(Records excerpted from a collection)
*-*-*
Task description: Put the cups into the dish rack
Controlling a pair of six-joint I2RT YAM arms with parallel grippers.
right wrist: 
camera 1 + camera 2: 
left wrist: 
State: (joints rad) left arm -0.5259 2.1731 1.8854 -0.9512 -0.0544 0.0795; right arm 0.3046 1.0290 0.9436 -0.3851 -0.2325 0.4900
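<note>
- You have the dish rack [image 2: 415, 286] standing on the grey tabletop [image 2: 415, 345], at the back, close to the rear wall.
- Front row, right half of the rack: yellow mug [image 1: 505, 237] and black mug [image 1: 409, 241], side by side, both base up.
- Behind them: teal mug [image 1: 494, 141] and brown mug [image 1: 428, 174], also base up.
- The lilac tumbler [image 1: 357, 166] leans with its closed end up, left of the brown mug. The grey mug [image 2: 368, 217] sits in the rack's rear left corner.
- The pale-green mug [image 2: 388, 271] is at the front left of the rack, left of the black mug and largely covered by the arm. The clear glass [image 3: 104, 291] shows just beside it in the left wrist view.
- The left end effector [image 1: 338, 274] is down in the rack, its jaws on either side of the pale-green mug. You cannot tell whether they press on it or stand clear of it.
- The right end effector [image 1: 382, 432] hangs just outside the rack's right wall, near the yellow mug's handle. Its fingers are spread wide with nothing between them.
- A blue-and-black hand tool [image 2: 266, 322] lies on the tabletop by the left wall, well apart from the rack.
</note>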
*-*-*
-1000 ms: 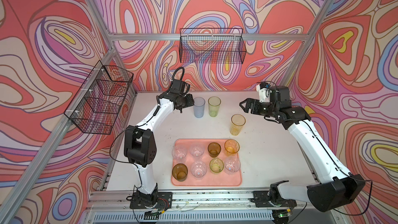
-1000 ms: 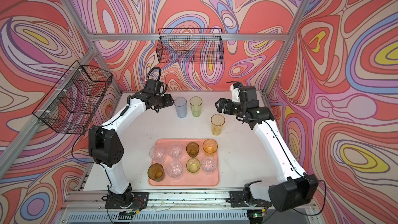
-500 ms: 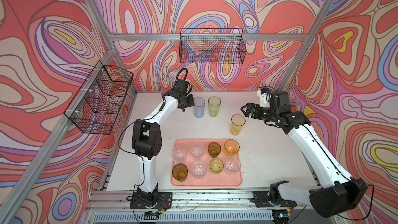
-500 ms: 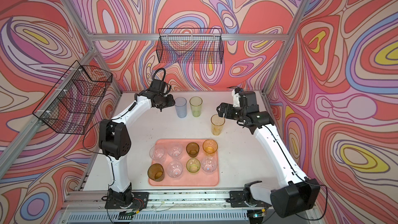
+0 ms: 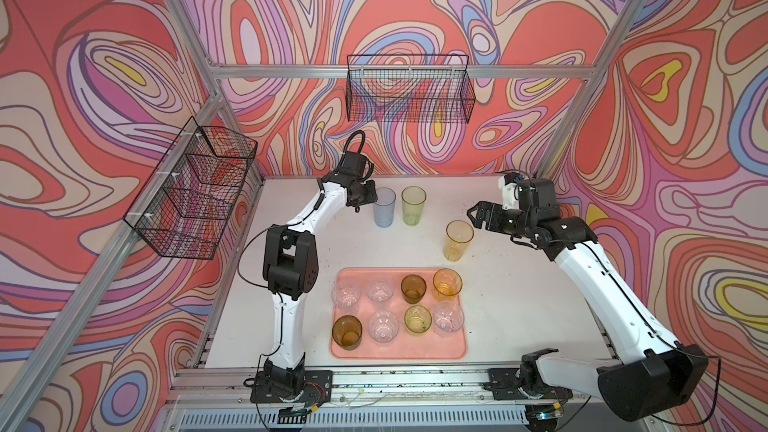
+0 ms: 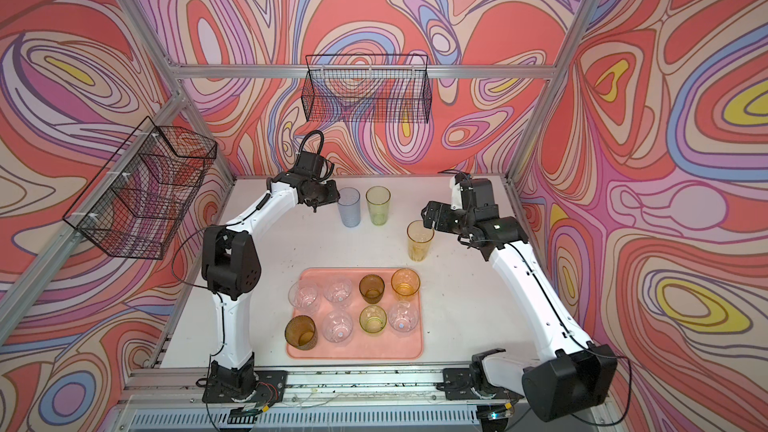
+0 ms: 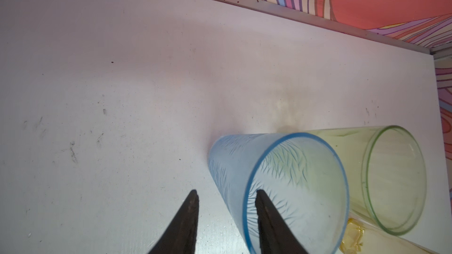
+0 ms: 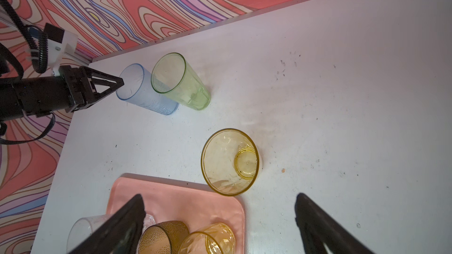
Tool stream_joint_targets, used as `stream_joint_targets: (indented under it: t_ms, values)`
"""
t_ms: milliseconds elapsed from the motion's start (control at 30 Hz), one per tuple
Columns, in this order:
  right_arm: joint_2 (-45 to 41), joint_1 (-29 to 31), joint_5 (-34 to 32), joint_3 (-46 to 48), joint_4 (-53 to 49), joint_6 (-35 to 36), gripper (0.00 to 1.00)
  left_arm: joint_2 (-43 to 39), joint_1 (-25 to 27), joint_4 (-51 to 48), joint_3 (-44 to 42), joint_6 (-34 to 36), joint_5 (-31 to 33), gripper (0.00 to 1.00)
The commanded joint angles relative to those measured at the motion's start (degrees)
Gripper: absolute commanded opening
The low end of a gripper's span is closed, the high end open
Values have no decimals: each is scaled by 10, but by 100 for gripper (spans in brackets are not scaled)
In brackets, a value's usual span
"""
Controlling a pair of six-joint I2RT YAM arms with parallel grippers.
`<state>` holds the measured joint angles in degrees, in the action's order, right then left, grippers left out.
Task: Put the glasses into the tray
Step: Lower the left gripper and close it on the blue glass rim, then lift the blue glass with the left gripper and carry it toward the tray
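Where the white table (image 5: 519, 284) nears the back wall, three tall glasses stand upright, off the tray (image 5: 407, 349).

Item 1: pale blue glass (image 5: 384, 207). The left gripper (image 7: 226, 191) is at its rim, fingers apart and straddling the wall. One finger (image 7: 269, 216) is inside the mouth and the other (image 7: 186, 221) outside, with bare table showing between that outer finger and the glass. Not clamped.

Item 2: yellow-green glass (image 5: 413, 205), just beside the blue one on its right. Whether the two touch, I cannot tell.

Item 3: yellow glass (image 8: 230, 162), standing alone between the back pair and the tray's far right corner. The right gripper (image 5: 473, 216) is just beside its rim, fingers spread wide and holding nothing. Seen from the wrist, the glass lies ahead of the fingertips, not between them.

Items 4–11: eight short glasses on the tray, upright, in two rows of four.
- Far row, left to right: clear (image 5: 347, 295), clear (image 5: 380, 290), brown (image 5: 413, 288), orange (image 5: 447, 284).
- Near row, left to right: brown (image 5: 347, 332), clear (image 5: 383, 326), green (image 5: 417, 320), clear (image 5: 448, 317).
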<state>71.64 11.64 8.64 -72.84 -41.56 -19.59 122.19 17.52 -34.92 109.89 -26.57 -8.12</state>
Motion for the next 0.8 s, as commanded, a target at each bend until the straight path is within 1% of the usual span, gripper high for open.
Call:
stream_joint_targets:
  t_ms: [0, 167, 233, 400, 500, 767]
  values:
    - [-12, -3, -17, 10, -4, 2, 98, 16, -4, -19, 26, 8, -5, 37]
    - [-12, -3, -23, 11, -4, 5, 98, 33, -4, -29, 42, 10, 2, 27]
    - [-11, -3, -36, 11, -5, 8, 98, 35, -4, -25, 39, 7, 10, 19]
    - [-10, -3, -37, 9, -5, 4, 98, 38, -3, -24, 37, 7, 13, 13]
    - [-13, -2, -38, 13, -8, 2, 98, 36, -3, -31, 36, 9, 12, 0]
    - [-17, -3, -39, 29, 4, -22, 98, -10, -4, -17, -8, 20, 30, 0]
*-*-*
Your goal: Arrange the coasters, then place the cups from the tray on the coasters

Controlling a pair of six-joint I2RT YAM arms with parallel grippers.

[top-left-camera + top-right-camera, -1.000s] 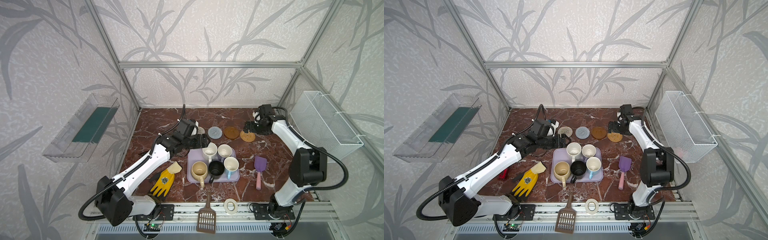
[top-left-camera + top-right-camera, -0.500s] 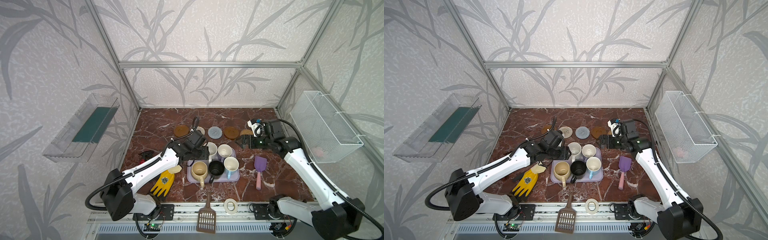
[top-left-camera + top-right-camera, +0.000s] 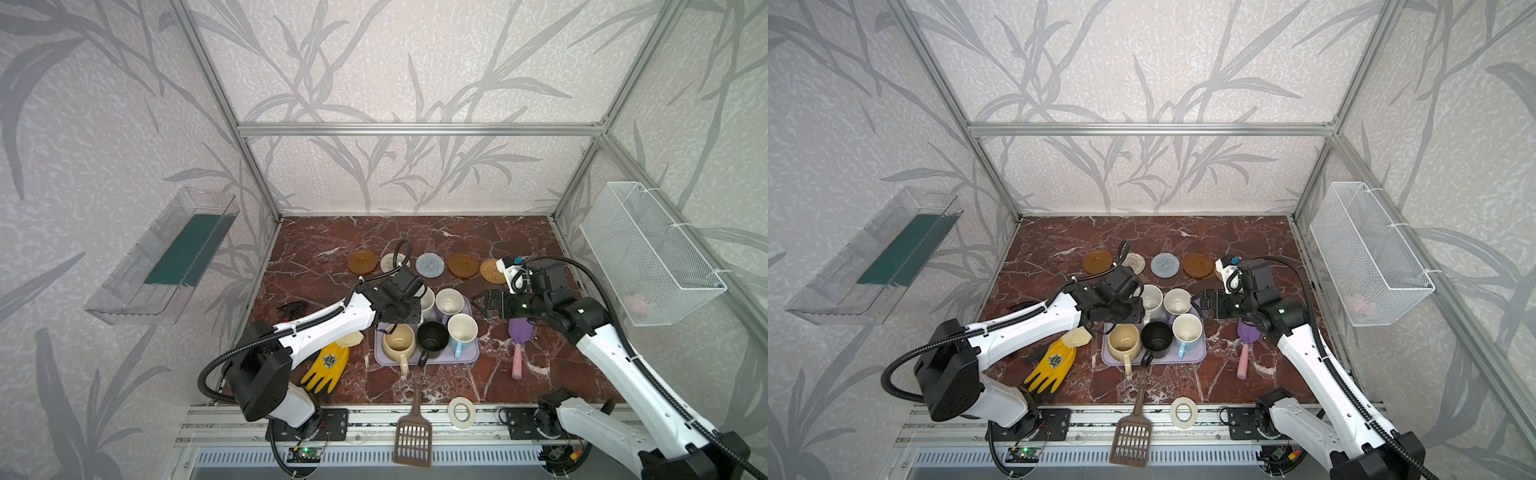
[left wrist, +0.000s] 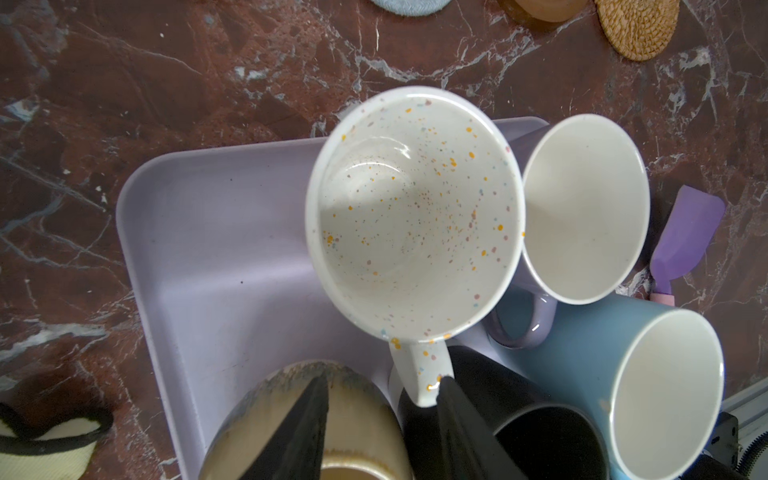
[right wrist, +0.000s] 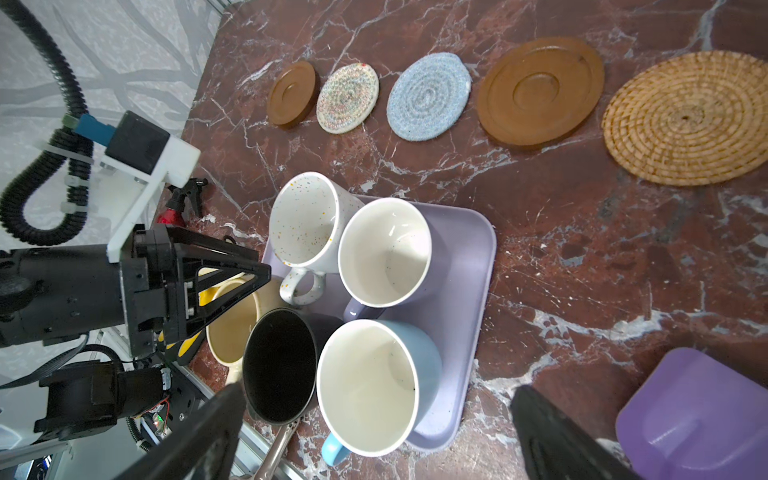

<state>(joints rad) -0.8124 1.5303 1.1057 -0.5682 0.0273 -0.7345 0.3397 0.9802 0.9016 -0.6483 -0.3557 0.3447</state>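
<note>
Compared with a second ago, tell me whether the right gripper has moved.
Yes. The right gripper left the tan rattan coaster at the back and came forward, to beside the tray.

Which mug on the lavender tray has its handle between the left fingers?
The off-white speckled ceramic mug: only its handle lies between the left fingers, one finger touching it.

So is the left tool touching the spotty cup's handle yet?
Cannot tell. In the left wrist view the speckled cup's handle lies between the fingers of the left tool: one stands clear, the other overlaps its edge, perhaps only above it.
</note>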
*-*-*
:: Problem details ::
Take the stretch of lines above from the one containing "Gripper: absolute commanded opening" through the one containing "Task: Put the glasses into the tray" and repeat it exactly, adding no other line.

:: Solution to this problem ::
Gripper: absolute commanded opening
The low end of a gripper's span is closed, the high end open
Values have no decimals: each is scaled by 10, but by 100 for gripper (spans in brackets are not scaled)
In brackets, a value's usual span
"""
Controlling a pair of six-joint I2RT YAM arms with parallel grippers.
`<state>` holds the measured joint angles in degrees, in the action's order, right then left, grippers left out.
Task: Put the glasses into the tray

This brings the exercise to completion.